··· DATASET RECORDS
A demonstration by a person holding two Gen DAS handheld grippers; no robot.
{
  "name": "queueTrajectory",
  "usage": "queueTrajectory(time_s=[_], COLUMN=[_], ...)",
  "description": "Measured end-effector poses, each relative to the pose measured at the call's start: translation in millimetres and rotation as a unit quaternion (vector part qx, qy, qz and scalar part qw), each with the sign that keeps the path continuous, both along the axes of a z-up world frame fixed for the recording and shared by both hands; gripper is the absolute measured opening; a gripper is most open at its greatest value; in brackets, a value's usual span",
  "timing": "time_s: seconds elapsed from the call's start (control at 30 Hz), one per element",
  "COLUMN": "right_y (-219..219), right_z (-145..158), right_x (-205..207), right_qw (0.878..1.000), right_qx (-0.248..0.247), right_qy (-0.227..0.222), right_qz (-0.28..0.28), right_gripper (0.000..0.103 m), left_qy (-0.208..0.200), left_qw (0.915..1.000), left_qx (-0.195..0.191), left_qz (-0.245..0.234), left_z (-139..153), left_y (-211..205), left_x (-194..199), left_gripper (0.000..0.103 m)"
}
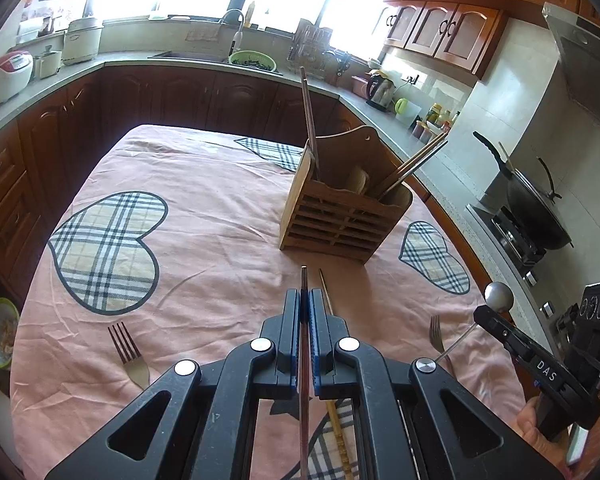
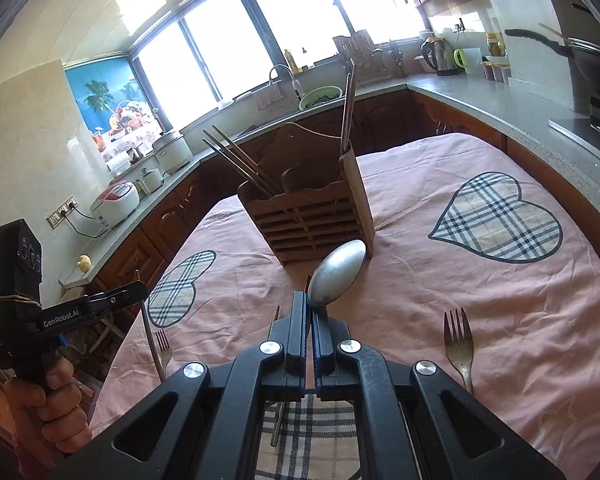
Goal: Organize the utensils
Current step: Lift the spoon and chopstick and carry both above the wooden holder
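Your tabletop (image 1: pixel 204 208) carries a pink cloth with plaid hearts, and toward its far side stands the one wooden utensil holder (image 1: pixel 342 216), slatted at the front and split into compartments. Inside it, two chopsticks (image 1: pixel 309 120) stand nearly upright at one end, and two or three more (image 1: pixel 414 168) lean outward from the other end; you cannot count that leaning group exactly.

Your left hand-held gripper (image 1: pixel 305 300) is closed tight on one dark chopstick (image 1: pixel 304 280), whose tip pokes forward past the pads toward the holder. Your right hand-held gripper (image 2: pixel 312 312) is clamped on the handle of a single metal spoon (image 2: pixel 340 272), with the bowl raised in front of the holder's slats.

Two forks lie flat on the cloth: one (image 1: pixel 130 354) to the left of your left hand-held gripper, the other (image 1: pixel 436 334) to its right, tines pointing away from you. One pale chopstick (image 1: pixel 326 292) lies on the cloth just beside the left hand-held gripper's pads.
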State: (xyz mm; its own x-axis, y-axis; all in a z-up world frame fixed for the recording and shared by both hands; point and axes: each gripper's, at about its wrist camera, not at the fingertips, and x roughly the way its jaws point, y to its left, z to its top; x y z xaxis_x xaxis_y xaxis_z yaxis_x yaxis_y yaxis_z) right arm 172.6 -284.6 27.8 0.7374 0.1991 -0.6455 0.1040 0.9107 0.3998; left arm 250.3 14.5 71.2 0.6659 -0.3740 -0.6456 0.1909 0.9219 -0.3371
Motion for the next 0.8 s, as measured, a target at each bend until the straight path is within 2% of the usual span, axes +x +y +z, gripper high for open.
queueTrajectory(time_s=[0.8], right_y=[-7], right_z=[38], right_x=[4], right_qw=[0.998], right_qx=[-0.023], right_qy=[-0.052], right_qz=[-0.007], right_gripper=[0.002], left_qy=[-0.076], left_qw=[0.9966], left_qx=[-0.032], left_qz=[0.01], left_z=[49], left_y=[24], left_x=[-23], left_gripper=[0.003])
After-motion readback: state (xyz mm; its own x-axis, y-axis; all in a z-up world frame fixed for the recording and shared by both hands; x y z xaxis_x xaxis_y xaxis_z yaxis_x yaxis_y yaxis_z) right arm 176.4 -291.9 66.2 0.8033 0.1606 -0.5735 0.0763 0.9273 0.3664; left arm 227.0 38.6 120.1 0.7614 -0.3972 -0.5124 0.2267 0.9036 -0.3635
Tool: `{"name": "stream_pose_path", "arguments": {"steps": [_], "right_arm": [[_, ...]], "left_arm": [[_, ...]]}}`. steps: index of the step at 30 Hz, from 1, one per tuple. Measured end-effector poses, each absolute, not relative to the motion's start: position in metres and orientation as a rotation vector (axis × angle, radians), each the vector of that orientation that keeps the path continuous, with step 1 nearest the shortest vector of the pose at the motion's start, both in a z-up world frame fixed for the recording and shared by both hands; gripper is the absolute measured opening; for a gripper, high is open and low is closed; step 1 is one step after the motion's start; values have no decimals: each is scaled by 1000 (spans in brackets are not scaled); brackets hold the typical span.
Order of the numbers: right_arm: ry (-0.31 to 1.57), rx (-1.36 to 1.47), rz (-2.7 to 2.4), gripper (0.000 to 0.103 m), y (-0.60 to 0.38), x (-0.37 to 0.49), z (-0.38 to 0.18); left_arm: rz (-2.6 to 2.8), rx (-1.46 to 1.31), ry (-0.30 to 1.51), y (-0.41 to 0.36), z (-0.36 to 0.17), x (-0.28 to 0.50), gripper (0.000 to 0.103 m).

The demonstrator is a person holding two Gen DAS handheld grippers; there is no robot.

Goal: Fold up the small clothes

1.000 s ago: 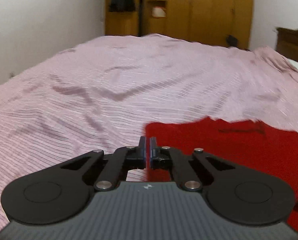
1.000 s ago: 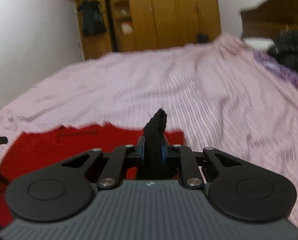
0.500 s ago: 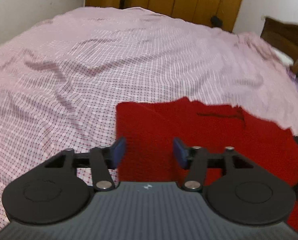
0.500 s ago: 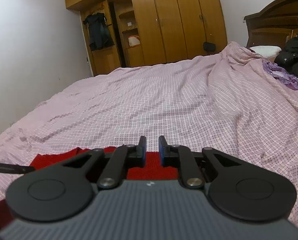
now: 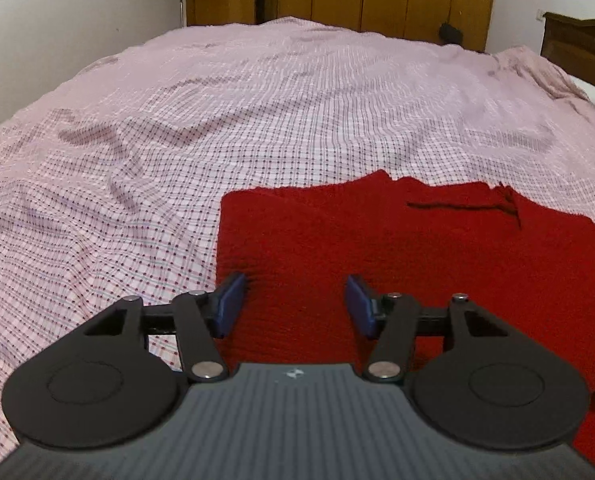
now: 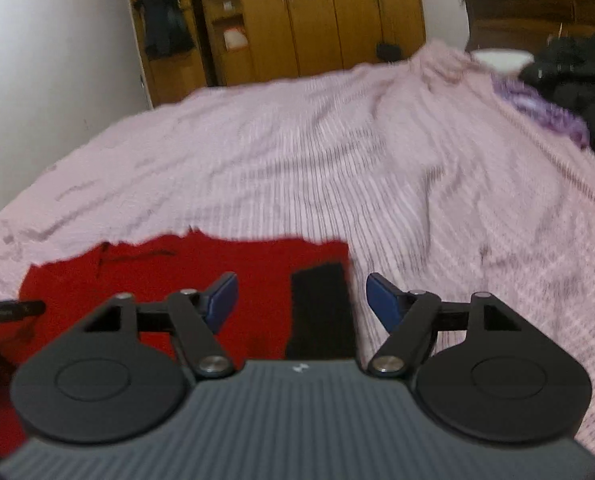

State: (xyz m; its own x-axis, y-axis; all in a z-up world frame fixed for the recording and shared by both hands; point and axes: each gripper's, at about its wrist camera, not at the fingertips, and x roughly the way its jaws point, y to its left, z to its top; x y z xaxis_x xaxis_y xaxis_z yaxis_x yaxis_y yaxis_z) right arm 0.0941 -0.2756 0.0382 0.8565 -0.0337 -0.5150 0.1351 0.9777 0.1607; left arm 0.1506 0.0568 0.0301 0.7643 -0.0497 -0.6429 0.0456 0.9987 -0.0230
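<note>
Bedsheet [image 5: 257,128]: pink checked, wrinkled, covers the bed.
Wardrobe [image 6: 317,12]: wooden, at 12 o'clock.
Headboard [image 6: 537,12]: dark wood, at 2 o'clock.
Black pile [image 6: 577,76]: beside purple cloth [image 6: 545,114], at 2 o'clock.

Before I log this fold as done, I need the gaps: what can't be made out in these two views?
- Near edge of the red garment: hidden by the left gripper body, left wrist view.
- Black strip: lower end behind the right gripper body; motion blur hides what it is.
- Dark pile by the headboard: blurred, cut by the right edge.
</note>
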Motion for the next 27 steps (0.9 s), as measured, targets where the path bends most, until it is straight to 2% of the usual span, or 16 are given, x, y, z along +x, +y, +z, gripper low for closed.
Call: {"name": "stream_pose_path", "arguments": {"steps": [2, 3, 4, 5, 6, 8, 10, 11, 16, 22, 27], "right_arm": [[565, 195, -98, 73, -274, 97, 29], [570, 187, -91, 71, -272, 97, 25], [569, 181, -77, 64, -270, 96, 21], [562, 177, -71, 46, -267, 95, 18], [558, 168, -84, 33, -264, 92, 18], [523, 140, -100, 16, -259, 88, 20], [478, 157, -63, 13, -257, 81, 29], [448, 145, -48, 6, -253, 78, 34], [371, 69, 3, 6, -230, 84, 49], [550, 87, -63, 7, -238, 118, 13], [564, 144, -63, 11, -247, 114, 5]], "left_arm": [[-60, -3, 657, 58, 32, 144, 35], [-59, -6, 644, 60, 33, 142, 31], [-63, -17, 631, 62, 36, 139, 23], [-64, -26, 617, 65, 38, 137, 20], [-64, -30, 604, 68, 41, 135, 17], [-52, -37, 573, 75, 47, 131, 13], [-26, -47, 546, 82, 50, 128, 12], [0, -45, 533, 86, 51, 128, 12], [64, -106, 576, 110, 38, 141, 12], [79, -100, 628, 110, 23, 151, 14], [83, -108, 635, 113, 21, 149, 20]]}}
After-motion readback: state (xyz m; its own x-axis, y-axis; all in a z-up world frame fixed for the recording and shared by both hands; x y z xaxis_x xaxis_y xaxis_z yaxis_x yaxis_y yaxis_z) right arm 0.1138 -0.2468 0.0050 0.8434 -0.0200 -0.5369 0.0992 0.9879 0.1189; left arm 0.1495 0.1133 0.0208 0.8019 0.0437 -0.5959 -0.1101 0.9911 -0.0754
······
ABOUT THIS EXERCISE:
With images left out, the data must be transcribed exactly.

RESPONSE TO THIS EXERCISE:
A demonstration by a person holding two Gen DAS handheld grippers; no robot.
{
  "name": "queueTrajectory",
  "usage": "queueTrajectory(time_s=[_], COLUMN=[_], ...)",
  "description": "Measured end-effector poses, each relative to the pose measured at the call's start: translation in millimetres and rotation as a unit quaternion (vector part qx, qy, qz and scalar part qw), each with the sign that keeps the path continuous, both along the axes of a z-up world frame fixed for the recording and shared by both hands; gripper is the absolute measured opening; a gripper is most open at its greatest value; in brackets, a value's usual span",
  "timing": "time_s: seconds elapsed from the call's start (control at 30 Hz), one per element",
  "COLUMN": "right_y (-219..219), right_z (-145..158), right_x (-205..207), right_qw (0.878..1.000), right_qx (-0.248..0.247), right_qy (-0.227..0.222), right_qz (-0.28..0.28), right_gripper (0.000..0.103 m), left_qy (-0.208..0.200), left_qw (0.915..1.000), left_qx (-0.195..0.191), left_qz (-0.245..0.234), left_z (-139..153), left_y (-211..205), left_x (-194..199), left_gripper (0.000..0.103 m)"
}
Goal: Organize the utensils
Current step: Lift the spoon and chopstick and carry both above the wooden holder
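Your tabletop (image 1: pixel 204 208) carries a pink cloth with plaid hearts, and toward its far side stands the one wooden utensil holder (image 1: pixel 342 216), slatted at the front and split into compartments. Inside it, two chopsticks (image 1: pixel 309 120) stand nearly upright at one end, and two or three more (image 1: pixel 414 168) lean outward from the other end; you cannot count that leaning group exactly.

Your left hand-held gripper (image 1: pixel 305 300) is closed tight on one dark chopstick (image 1: pixel 304 280), whose tip pokes forward past the pads toward the holder. Your right hand-held gripper (image 2: pixel 312 312) is clamped on the handle of a single metal spoon (image 2: pixel 340 272), with the bowl raised in front of the holder's slats.

Two forks lie flat on the cloth: one (image 1: pixel 130 354) to the left of your left hand-held gripper, the other (image 1: pixel 436 334) to its right, tines pointing away from you. One pale chopstick (image 1: pixel 326 292) lies on the cloth just beside the left hand-held gripper's pads.
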State: (xyz mm; its own x-axis, y-axis; all in a z-up world frame fixed for the recording and shared by both hands; point and axes: each gripper's, at about its wrist camera, not at the fingertips, and x roughly the way its jaws point, y to its left, z to its top; x y z xaxis_x xaxis_y xaxis_z yaxis_x yaxis_y yaxis_z) right arm 172.6 -284.6 27.8 0.7374 0.1991 -0.6455 0.1040 0.9107 0.3998; left arm 250.3 14.5 71.2 0.6659 -0.3740 -0.6456 0.1909 0.9219 -0.3371
Motion for the next 0.8 s, as measured, a target at each bend until the straight path is within 2% of the usual span, axes +x +y +z, gripper high for open.
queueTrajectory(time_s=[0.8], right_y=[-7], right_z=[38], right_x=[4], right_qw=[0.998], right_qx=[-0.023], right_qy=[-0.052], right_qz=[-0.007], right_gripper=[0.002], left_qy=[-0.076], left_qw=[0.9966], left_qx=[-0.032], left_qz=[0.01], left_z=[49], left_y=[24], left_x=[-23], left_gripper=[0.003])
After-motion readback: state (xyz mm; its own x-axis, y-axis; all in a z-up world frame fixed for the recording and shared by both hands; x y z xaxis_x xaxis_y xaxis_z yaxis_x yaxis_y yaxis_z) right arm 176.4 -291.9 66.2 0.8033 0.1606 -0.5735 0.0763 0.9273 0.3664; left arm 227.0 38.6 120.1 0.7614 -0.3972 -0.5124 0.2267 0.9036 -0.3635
Tool: `{"name": "stream_pose_path", "arguments": {"steps": [_], "right_arm": [[_, ...]], "left_arm": [[_, ...]]}}`. steps: index of the step at 30 Hz, from 1, one per tuple. Measured end-effector poses, each absolute, not relative to the motion's start: position in metres and orientation as a rotation vector (axis × angle, radians), each the vector of that orientation that keeps the path continuous, with step 1 nearest the shortest vector of the pose at the motion's start, both in a z-up world frame fixed for the recording and shared by both hands; gripper is the absolute measured opening; for a gripper, high is open and low is closed; step 1 is one step after the motion's start; values have no decimals: each is scaled by 1000 (spans in brackets are not scaled); brackets hold the typical span.
Order of the numbers: right_arm: ry (-0.31 to 1.57), rx (-1.36 to 1.47), rz (-2.7 to 2.4), gripper (0.000 to 0.103 m), y (-0.60 to 0.38), x (-0.37 to 0.49), z (-0.38 to 0.18); left_arm: rz (-2.6 to 2.8), rx (-1.46 to 1.31), ry (-0.30 to 1.51), y (-0.41 to 0.36), z (-0.36 to 0.17), x (-0.28 to 0.50), gripper (0.000 to 0.103 m).

The demonstrator is a person holding two Gen DAS handheld grippers; there is no robot.

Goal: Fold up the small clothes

1.000 s ago: 
1.000 s ago: 
0.500 s ago: 
0.500 s ago: 
now: 
now: 

State: (xyz m; its own x-axis, y-axis; all in a z-up world frame fixed for the recording and shared by both hands; point and axes: each gripper's, at about its wrist camera, not at the fingertips, and x roughly the way its jaws point, y to its left, z to its top; x y z xaxis_x xaxis_y xaxis_z yaxis_x yaxis_y yaxis_z) right arm 0.0941 -0.2756 0.0382 0.8565 -0.0337 -0.5150 0.1351 0.9777 0.1607; left arm 0.1506 0.0568 0.0301 0.7643 -0.0497 -0.6429 0.0456 0.9987 -0.0230
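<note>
Bedsheet [image 5: 257,128]: pink checked, wrinkled, covers the bed.
Wardrobe [image 6: 317,12]: wooden, at 12 o'clock.
Headboard [image 6: 537,12]: dark wood, at 2 o'clock.
Black pile [image 6: 577,76]: beside purple cloth [image 6: 545,114], at 2 o'clock.

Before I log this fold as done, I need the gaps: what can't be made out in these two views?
- Near edge of the red garment: hidden by the left gripper body, left wrist view.
- Black strip: lower end behind the right gripper body; motion blur hides what it is.
- Dark pile by the headboard: blurred, cut by the right edge.
</note>
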Motion for the next 27 steps (0.9 s), as measured, targets where the path bends most, until it is straight to 2% of the usual span, or 16 are given, x, y, z along +x, +y, +z, gripper low for closed.
Call: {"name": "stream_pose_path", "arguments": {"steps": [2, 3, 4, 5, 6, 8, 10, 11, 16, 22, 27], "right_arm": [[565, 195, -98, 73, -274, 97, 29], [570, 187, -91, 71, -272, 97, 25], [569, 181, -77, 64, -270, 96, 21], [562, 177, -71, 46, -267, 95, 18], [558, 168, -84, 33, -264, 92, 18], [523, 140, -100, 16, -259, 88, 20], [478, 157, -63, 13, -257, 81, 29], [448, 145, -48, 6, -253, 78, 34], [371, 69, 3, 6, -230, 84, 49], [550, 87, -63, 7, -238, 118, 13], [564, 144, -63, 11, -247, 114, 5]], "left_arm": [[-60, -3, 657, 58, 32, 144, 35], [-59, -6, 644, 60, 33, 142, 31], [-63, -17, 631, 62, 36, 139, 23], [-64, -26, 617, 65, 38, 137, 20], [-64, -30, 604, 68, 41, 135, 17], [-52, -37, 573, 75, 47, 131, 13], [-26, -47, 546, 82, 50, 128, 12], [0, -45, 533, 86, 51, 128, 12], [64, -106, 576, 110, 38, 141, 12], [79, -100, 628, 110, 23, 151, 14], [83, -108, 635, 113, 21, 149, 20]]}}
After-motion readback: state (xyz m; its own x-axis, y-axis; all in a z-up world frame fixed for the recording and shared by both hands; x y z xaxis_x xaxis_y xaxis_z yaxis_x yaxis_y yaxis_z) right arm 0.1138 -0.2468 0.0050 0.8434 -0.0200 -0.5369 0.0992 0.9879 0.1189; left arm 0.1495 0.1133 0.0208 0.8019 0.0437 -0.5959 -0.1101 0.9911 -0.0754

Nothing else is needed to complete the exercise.